Wider regional targets say nine out of 10 category one calls should be responded to within 15 minutes and, in Nottinghamshire, EMAS managed to hit this target in all months except July.

But for category two calls – those classed as an emergency but not immediately life-threatening – crews significantly missed their target across the county.

Category two incidents should be reached within 18 minutes of a call being made.

This was missed across Nottinghamshire in each of the 12 months.

July saw the longest response times for any month, with crews taking about 57 minutes on average to arrive at the scene for category two calls made in the county.

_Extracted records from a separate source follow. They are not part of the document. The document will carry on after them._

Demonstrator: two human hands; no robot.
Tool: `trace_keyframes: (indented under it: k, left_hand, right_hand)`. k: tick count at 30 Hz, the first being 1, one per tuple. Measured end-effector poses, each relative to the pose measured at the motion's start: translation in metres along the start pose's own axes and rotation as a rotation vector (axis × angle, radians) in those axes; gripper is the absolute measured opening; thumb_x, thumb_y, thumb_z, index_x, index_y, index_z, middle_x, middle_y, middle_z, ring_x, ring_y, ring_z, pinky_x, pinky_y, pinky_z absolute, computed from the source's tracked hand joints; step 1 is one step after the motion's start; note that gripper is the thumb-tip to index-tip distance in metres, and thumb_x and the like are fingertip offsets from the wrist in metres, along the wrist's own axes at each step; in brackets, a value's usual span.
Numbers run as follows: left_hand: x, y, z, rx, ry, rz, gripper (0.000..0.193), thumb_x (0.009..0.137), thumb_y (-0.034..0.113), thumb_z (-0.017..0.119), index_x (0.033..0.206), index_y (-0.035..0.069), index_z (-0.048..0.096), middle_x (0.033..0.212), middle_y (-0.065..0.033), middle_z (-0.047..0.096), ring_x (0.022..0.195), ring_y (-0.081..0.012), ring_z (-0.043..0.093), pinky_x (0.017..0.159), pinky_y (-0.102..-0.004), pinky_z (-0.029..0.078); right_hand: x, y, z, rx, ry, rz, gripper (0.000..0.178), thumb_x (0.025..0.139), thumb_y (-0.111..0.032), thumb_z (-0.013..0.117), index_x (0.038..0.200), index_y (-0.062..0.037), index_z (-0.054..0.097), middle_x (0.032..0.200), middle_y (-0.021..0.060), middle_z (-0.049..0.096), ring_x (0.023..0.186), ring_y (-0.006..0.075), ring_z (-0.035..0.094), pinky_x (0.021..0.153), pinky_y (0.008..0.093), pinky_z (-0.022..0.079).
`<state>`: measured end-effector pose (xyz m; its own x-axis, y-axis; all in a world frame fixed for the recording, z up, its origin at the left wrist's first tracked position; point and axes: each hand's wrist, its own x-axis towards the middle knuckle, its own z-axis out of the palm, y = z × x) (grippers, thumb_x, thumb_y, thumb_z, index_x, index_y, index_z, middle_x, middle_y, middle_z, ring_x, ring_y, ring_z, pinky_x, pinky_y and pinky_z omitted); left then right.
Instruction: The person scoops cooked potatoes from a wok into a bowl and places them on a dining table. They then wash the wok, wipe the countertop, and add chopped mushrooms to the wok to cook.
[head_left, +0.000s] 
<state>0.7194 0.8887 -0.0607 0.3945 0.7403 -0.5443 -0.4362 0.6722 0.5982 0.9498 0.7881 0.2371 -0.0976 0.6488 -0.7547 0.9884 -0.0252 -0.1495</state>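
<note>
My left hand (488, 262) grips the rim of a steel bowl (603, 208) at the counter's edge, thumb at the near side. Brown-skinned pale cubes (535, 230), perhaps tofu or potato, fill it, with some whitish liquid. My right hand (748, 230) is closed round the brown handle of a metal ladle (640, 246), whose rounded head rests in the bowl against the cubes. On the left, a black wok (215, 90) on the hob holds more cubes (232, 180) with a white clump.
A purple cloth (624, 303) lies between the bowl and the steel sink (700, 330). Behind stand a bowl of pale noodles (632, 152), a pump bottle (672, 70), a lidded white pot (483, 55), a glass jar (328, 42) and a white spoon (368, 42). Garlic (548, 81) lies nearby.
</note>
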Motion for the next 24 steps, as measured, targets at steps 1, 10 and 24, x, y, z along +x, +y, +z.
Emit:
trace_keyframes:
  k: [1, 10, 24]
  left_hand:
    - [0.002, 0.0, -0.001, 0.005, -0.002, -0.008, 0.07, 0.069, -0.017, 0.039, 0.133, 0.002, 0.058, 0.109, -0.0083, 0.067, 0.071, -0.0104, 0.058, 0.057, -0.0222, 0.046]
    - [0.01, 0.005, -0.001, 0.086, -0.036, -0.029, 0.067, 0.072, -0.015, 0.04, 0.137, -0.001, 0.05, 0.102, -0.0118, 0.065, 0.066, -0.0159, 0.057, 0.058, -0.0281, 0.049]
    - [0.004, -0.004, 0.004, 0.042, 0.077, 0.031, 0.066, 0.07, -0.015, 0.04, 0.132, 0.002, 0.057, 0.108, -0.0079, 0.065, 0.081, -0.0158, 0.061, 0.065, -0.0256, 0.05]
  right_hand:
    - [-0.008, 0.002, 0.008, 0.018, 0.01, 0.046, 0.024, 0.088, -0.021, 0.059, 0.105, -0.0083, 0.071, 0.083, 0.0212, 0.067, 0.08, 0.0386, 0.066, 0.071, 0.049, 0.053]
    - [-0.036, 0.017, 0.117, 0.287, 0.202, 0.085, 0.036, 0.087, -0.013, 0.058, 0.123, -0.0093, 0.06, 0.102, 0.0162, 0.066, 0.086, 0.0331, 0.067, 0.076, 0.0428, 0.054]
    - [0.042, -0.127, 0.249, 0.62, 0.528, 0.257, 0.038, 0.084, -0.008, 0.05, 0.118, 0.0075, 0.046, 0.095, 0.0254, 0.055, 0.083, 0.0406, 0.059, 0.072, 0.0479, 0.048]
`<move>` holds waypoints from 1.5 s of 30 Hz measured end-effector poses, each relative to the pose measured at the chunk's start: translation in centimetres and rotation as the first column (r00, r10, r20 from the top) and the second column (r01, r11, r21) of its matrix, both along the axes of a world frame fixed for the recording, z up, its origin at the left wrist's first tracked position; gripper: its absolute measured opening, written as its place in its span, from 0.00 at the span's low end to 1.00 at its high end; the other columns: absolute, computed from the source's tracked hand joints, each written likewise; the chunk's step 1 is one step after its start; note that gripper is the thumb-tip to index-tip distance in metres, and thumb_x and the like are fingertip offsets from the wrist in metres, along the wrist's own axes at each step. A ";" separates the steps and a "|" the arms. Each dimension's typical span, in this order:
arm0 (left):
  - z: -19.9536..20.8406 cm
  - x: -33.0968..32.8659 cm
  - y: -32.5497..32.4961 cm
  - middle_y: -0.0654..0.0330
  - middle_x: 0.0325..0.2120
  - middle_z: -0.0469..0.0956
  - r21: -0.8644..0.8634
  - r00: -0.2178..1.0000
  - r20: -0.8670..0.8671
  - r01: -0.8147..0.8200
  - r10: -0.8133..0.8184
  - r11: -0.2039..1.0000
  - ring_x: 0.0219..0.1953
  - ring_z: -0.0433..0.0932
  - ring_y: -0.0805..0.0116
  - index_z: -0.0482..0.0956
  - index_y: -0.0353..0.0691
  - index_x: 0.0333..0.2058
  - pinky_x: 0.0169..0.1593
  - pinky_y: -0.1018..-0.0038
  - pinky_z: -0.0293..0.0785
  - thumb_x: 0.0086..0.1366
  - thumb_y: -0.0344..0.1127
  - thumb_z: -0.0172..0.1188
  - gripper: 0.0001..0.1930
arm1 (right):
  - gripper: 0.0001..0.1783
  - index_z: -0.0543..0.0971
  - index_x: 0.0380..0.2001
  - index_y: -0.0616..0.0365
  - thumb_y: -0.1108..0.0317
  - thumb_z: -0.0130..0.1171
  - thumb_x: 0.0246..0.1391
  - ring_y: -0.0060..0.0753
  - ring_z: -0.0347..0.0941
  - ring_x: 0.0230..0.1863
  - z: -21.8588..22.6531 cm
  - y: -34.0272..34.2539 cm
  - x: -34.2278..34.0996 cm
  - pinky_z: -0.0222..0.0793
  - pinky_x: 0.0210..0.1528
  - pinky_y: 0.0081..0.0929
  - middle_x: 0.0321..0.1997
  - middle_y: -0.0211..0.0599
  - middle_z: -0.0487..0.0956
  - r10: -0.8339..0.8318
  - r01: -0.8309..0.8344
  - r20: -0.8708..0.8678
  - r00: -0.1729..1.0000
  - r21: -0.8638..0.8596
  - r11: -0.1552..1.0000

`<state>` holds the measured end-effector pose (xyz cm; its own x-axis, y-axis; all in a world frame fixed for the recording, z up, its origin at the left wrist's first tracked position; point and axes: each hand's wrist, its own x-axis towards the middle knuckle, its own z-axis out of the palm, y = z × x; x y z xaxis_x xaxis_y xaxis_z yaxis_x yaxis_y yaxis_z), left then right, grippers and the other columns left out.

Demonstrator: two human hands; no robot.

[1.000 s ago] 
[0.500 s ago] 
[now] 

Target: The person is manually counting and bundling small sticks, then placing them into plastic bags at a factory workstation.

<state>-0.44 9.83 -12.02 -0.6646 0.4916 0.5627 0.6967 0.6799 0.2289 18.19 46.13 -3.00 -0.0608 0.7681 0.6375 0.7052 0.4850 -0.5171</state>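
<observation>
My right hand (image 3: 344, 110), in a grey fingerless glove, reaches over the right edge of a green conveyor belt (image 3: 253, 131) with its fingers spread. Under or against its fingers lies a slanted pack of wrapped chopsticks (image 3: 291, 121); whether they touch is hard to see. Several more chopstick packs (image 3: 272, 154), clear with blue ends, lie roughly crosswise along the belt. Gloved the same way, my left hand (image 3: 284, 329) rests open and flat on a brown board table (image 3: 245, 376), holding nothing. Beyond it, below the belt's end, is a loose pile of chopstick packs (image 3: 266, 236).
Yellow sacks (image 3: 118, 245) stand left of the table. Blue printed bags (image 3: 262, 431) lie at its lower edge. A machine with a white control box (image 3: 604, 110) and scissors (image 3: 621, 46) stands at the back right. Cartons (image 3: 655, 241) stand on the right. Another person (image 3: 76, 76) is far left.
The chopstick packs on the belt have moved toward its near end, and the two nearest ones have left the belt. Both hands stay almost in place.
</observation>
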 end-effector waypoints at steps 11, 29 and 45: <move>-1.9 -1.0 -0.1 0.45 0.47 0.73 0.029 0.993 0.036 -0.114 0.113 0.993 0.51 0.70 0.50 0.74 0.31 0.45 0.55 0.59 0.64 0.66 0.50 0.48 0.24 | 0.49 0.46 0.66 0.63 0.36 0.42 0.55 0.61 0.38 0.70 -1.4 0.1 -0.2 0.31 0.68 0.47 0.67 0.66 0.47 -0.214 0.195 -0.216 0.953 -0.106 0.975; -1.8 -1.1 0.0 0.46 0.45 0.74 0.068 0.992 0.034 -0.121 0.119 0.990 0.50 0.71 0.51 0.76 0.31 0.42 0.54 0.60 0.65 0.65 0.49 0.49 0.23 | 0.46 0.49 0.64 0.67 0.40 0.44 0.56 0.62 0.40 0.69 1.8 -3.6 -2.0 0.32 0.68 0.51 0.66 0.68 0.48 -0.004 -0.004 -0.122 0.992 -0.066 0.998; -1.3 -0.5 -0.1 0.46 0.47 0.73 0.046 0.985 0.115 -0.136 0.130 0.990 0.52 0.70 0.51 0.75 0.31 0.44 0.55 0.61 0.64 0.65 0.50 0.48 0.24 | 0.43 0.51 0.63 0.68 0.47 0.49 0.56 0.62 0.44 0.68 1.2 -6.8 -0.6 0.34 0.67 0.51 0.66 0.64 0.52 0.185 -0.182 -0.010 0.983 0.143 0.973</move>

The longest response time for a Nottinghamshire category two incident in July was about two hours and nine minutes.

This was significantly above wider regional targets stating 90 per cent of category two incidents should receive a response in no longer than 40 minutes.

But EMAS says response times have lengthened as crews face longer-than-expected turnaround times for transferring patients into hospitals.

On average, patient turnaround took between 36 and 43 minutes across all months from August to June, with July’s figure at about the 45-minute mark.

This was three times more than the systemwide target of 15 minutes from ambulance to hospital bed.

The organisation adds long turnarounds caused Nottinghamshire EMAS crews to lose about 73 hours per day in July, with the year total of lost hours at about 22,200 for incidents in the city and county.

EMAS bosses will present the figures to councillors on the authority’s health scrutiny committee on September 20.